High above, green lamina of auroras rippled in the evening sky. Dark Companion could not be seen, but its position could be inferred from its terrible gravitomagnetic effects on all matter around it. Only the fact that we were still inside the Pleiades cluster made stars visible through the aurorae, and there were aurorae even where we were, close to the equator. Across the clearing, a patch of Hackle Grass was standing up in the increased magnetic field. Companion-rise was approaching. We needed to nail the herd leader and go to ground, get a metre of earth between ourselves and hard gamma.

"Easy with the LED pipe, Yuri, or you'll be the one scraping up everything that's left of him into a bucket. But we need to get this done quickly. There's a tzee hereabouts, a big one. I saw its foot-craters a quarter kilometre back."

The radio scoffed in my ear. “Tzee feet are smaller than the craters they are making. They are just travelling fast."

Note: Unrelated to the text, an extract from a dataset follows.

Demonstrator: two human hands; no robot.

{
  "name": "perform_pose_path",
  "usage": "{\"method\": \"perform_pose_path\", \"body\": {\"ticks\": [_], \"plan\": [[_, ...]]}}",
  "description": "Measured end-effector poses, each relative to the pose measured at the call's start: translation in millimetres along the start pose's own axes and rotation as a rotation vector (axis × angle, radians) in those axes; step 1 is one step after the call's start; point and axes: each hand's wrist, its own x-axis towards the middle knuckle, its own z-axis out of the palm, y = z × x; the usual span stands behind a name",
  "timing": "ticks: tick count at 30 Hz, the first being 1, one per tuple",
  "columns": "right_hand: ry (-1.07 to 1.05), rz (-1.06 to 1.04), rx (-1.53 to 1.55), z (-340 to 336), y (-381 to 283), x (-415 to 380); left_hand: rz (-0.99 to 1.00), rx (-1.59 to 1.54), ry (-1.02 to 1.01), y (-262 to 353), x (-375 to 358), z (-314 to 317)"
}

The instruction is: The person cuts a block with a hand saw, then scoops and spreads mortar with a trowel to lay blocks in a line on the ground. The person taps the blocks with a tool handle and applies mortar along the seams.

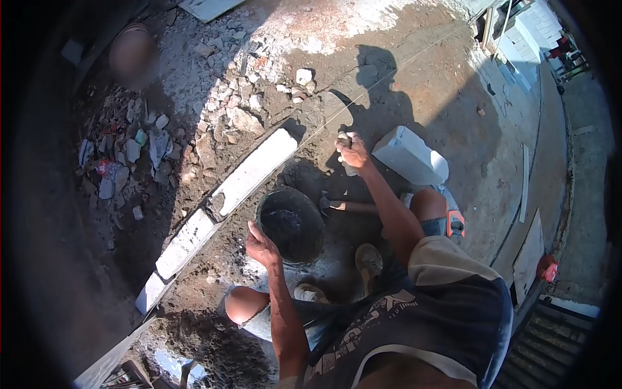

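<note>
My left hand (262, 246) is at the left rim of a dark round bucket (291, 223), its fingers closed on the edge. Inside the bucket lies something dark and wet. Up and to the right, my right hand (352, 152) is closed around a small greyish tool (348, 167), whose shape is partly hidden by the fingers. A row of white blocks (258, 170) runs diagonally beside the bucket. Right of my right hand rests a large white block (411, 155). A hammer (350, 206) lies between the bucket and my right forearm.
A taut string (389, 79) crosses above the block row. Rubble (243, 120) lies beyond the blocks, with debris (129, 146) at the left. An orange-handled saw (455, 223) is by my right knee. Wet mortar (207, 347) is heaped at the lower left.
</note>
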Motion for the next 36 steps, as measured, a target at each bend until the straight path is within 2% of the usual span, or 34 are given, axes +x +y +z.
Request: {"method": "perform_pose_path", "body": {"ticks": [3,5,7,9,11,12,13,14,15,16,19,20,22,24,27,28,30,31,32,34,35,36], "plan": [[0.119,0.102,-0.269,-9,-14,-55,0.010,0.004,0.043,-8,10,10],[0.096,0.161,-0.216,-13,-19,-92,-0.011,0.042,-0.009,0,7,2],[0.045,0.137,-0.185,-18,-10,-125,0.066,0.002,0.011,-7,12,-1],[-0.039,0.143,-0.354,-23,-5,-158,0.012,0.033,-0.009,-24,23,-12],[-0.191,0.049,-0.741,-29,-14,-176,-0.031,0.177,-0.018,-38,37,-25],[-0.221,-0.034,-0.936,-32,-21,-185,0.070,-0.049,-0.014,-68,53,-21],[-0.199,-0.166,-1.143,-34,-31,-194,0.012,0.138,-0.033,-48,51,-33],[-0.180,-0.205,-1.239,-36,-39,-193,0.119,0.108,0.008,-69,64,-30],[-0.181,-0.238,-1.336,-32,-45,-192,0.090,0.035,-0.060,-55,58,-38],[-0.196,-0.268,-1.432,-26,-50,-189,0.229,0.121,0.040,-47,54,-39],[-0.263,-0.343,-1.579,-14,-52,-168,0.239,0.214,0.012,-20,40,-49],[-0.295,-0.390,-1.585,-17,-50,-166,0.167,0.267,-0.037,-22,44,-49],[-0.382,-0.493,-1.589,-16,-42,-163,0.266,0.203,0.004,-31,45,-46],[-0.357,-0.473,-1.586,-13,-36,-166,0.388,0.069,0.043,-41,46,-44],[-0.315,-0.450,-1.586,-16,-26,-179,0.411,0.121,0.097,-61,57,-40],[-0.314,-0.444,-1.589,-17,-21,-182,0.302,0.217,0.077,-63,64,-42],[-0.292,-0.482,-1.650,-13,-3,-169,0.011,0.318,-0.115,-62,72,-55],[-0.240,-0.476,-1.686,-8,-4,-167,0.132,0.154,0.023,-83,76,-52],[-0.243,-0.459,-1.683,-3,-15,-167,0.066,0.389,0.032,-56,63,-63],[-0.354,-0.367,-1.637,5,-35,-167,0.061,0.190,0.036,-58,60,-74],[-0.387,-0.330,-1.671,15,-54,-178,0.225,0.143,0.113,-90,70,-70],[-0.354,-0.368,-1.678,18,-47,-177,0.174,0.240,0.131,-80,72,-74]]}}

I took a swig from the sweetwater canteen at my belt. Water, water everywhere was dripping on my head out of the rain jungle, but there was no way of knowing whether it
was
rain or whether it had dripped out of some form of Midas plant life, in which case it would give me heavy metal poisoning and cause organ shutdown weeks in my future. “I'm less concerned with the size of its feet and more with the size of the hole it'll leave in me. A ‘lope factory dozer up near Oro Que Camina had its crew killed to a man by one."